Per capita wealth, true valuation, by States, 1850 to 1880, from Scribner's Statistical Atlas:
1850. | 1860. | 1870. | 1880. | |
New Mexico | $84.07 | $222.57 | $341.23 | $250.91 |
Utah | 86.65 | 138.95 | 186.21 | 465.40 |
Iowa | 123.38 | 367.47 | 601.03 | 870.98 |
Wisconsin | 137.72 | 352.72 | 665.90 | 756.60 |
Michigan | 150.35 | 343.29 | 607.41 | 836.93 |
Illinois | 183.52 | 509.28 | 855 34 | 1,004.59 |
Arkansas | 189.81 | 503.52 | 322.81 | 306.53 |
Tennessee | 200,70 | 445.04 | 395.89 | 431.81 |
Missouri | 201.23 | 424.03 | 746.49 | 705.60 |
Indiana | 205.03 | 391.61 | 754.58 | 757.72 |
Maine | 210.54 | 303.73 | 555.30 | 772.03 |
Delaware | 230.11 | 412.08 | 777.35 | 941.29 |
California | 239.34 | 517.05 | 1,140.15 | 1,653.76 |
Texas | 248.03 | 604.42 | 194.30 | 455.47 |
Ohio | 234.87 | 510.32 | 838.73 | 1,032.19 |
North Carolina | 260.98 | 361.41 | 243.39 | 318.63 |
Florida | 261.45 | 520.58 | 235.23 | 352.51 |
District of Columbia | 271.23 | 547.22 | 965.35 | 1,255.45 |
Vermont | 293.53 | 388.70 | 711.99 | 369.73 |
Alabama | 295.75 | 515.62 | 202.46 | 299.40 |
Virginia | 302.96 | 496.92 | 334.31 | 458.16 |
Kentucky | 307.03 | 576.32 | 457.47 | 533.76 |
Pennsylvania | 312.52 | 987.40 | 1,081.32 | 1,259.22 |
New Hampshire | 325.98 | 479.37 | 793.67 | 945.27 |
New York | 348.78 | 475.00 | 1,483.28 | 1,498.96 |
Georgia | 370.15 | 610.90 | 226.47 | 359.23 |
Maryland | 375 99 | 548.61 | 824.57 | 929.47 |
Mississippi | 377.48 | 767.50 | 252.68 | 286.32 |
Oregon | 380.88 | 551.43 | 567.06 | 720.96 |
New Jersey | 408.53 | 696.27 | 1,038.49 | 1,266.89 |
Connecticut | 419.93 | 965.50 | 1,441,30 | 1,368.24 |
South Carolina | 431.20 | 778.93 | 294.99 | 297.32 |
Louisiana | 451.94 | 850.45 | 444.52 | 448.96 |
Rhode Island............ | 545.66 | 775.04 | 1,366.28 | 1,518.82 |
Massachusetts | 576.50 | 767.50 | 1,463.03 | 1,567.51 |
Hunt up the average wealth in your own State and see how many such men Mr. Rockefeller's income represents, etc.

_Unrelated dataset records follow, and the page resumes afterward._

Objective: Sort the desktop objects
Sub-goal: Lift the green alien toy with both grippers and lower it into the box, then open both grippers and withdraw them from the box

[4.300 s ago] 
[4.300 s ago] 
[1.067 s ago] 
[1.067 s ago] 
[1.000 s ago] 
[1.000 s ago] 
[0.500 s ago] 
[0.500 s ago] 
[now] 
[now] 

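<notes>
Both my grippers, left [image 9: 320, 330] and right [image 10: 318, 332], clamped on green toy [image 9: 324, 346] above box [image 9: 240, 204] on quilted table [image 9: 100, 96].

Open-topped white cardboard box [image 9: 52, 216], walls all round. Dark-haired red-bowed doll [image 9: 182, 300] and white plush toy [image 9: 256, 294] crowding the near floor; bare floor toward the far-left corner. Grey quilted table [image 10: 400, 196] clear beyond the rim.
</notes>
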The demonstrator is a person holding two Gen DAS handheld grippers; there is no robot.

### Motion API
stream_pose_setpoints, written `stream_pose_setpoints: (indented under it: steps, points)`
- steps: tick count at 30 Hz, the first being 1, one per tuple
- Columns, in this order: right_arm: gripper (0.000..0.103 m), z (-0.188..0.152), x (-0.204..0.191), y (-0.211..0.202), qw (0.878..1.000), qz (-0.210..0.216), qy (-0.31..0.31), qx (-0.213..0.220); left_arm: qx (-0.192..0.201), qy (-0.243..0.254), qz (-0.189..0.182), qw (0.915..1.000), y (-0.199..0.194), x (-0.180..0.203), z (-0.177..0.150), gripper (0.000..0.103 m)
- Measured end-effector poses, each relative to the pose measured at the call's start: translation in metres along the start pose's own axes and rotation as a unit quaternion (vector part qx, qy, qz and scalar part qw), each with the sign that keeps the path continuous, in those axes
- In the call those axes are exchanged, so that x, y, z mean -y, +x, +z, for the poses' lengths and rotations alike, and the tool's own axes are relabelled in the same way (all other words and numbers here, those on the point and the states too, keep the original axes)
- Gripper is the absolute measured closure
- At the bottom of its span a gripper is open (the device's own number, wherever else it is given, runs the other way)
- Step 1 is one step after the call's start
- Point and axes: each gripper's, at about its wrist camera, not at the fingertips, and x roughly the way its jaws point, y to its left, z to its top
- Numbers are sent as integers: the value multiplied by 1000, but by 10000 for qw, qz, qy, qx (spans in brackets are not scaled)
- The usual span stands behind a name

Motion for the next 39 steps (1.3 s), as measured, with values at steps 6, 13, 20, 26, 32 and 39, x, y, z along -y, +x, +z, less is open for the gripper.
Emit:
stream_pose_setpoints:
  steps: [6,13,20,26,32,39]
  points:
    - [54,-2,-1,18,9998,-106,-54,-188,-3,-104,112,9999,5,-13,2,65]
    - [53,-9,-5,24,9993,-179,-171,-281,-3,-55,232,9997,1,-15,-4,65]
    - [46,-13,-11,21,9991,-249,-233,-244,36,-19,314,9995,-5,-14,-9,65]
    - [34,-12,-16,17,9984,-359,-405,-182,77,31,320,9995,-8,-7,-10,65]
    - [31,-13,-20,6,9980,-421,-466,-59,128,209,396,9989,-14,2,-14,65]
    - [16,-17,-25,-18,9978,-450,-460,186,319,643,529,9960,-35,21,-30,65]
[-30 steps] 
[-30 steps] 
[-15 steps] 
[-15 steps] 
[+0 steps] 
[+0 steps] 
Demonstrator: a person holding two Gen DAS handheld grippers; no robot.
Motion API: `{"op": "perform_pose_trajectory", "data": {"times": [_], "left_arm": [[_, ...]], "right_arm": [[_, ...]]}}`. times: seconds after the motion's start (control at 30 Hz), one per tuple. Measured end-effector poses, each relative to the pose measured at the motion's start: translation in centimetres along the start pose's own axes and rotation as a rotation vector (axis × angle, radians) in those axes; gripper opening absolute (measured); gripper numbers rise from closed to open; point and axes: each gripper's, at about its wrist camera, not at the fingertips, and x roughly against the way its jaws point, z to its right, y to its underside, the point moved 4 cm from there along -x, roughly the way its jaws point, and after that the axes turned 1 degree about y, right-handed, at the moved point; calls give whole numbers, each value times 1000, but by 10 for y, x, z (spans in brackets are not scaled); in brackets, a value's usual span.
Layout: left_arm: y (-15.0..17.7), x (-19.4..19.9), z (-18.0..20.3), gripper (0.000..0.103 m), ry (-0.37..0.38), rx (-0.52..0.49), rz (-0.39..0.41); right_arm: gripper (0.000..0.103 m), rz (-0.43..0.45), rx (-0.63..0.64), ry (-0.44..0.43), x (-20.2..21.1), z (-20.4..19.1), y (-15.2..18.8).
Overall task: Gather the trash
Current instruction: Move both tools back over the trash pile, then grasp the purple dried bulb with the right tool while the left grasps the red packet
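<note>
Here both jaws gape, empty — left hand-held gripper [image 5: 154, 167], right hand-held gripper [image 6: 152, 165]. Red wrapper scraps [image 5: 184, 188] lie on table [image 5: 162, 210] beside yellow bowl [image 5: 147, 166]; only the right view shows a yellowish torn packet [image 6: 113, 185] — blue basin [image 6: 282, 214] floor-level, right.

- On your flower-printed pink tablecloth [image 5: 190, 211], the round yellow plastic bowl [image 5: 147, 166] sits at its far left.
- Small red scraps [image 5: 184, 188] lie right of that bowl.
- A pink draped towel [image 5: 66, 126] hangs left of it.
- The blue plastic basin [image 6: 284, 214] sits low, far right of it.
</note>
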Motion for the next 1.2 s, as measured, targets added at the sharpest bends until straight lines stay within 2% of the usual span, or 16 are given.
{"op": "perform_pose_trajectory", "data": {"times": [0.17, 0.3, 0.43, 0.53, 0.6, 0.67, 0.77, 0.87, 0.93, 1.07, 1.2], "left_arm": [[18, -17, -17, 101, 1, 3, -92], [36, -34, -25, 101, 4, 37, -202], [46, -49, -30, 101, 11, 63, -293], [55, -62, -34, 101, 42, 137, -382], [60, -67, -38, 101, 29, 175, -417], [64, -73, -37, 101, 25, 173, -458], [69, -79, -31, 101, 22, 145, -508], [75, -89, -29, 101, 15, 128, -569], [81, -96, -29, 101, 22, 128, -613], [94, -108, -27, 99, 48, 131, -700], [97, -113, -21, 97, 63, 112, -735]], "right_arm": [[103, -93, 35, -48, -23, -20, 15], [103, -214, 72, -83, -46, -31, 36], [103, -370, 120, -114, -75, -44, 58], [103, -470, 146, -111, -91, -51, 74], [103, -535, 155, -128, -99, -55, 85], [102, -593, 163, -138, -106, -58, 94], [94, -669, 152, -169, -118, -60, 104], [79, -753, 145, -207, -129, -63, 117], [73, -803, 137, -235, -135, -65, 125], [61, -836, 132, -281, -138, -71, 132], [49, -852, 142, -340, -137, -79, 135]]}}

The following table is taken from an article by Widow; G. Sherman, printed in the Forum, and may be considered as comparatively correct. The names of many of these wealth owners might be given, but it would only take up space: The
200 people are worth | 2,000,000,000 |
400 | 4,000,000,000 |
1,000 | 5,000,000,000 |
2,000 | 6,250,000,000 |
7,000 | 7,000,000,000 |
20,000 | 10,000,000,000 |
31,100 people. | Total wealth $56,250,000,000 |
This table shows that three fifths of the entire wealth ($60,000,000,000) of the United States is owned by one twentieth of 1 per cent of the population.
There was but two millionaires in 1860, now there are over 31,000. Then there was no tramp; now there are 2,000,000. Comment is unnecessary.